CVE-2024-54818 identifies an incorrect access control vulnerability in SourceCodester Computer Laboratory Management System version 1.0. The flaw exists in the administrative interface, specifically at the /php-lms/admin/?page=user/list URL, where access control mechanisms fail to properly restrict user permissions. This allows an attacker with some level of authenticated access (PR:L) to perform unauthorized actions or view sensitive user information, violating confidentiality and integrity. The vulnerability does not require user interaction and can be exploited remotely over the network (AV:N). The CVSS 3.1 vector (AV:N/AC:L/PR:L/UI:N/S:U/C:H/I:H/A:H) indicates low attack complexity, no user interaction, and high impact on confidentiality, integrity, and availability. The CWE-281 classification confirms the root cause as improper access control. Although no public exploits or patches are currently available, the vulnerability poses a significant risk to systems running this software, especially in educational or laboratory management environments where sensitive student and staff data is stored. Organizations should conduct thorough access control audits and monitor for suspicious activity related to this endpoint.

The vulnerability can lead to unauthorized disclosure of sensitive user data, modification of user records, and potential disruption of laboratory management operations. This compromises confidentiality, integrity, and availability of the system, potentially exposing personally identifiable information (PII) of students and staff. Attackers exploiting this flaw could escalate privileges, manipulate administrative functions, or cause denial of service conditions. The impact extends to reputational damage, regulatory non-compliance (especially in education sectors), and operational disruptions. Since the vulnerability requires some level of authentication, insider threats or compromised credentials increase risk. The lack of patches heightens exposure, making timely mitigation critical to prevent exploitation in environments using this software.

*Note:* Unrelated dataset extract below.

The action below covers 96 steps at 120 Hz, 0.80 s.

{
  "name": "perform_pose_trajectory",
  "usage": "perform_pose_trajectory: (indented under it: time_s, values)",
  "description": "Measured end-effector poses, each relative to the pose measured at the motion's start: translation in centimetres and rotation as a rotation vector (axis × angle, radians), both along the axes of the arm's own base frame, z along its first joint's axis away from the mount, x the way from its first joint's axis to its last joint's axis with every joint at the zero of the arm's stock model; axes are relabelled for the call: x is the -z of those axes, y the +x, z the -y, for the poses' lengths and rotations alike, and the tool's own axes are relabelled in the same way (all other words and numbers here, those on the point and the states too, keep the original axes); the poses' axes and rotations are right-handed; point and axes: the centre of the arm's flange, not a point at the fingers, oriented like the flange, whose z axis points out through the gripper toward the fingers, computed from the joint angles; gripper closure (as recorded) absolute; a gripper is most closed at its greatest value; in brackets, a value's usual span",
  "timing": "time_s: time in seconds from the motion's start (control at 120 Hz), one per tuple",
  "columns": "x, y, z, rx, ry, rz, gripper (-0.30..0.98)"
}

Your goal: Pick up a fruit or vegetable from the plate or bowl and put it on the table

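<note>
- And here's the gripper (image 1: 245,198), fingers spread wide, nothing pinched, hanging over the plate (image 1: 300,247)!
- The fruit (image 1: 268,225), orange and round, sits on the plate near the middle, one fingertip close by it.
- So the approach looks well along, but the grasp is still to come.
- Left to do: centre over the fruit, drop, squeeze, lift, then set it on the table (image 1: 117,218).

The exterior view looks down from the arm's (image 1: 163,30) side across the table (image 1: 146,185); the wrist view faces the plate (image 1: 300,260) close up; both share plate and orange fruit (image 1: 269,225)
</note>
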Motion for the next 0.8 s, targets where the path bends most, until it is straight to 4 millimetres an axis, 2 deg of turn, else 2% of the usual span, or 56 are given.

1. Immediately restrict access to the /php-lms/admin/?page=user/list endpoint to only fully trusted administrators using network-level controls such as IP whitelisting or VPN access. 2. Implement strict role-based access control (RBAC) policies to ensure users have the minimum necessary privileges, verifying that users cannot access administrative pages without proper authorization. 3. Conduct a comprehensive audit of all access control mechanisms within the application, focusing on privilege checks for all admin-related endpoints. 4. Monitor logs for unusual access patterns or attempts to access restricted pages by non-administrative users. 5. If possible, deploy web application firewalls (WAFs) with custom rules to block unauthorized requests targeting this endpoint. 6. Engage with the software vendor or community to obtain or request patches and updates addressing this vulnerability. 7. Educate users and administrators about credential security to reduce risks from compromised accounts. 8. Consider isolating the affected system from public internet exposure until a patch is available.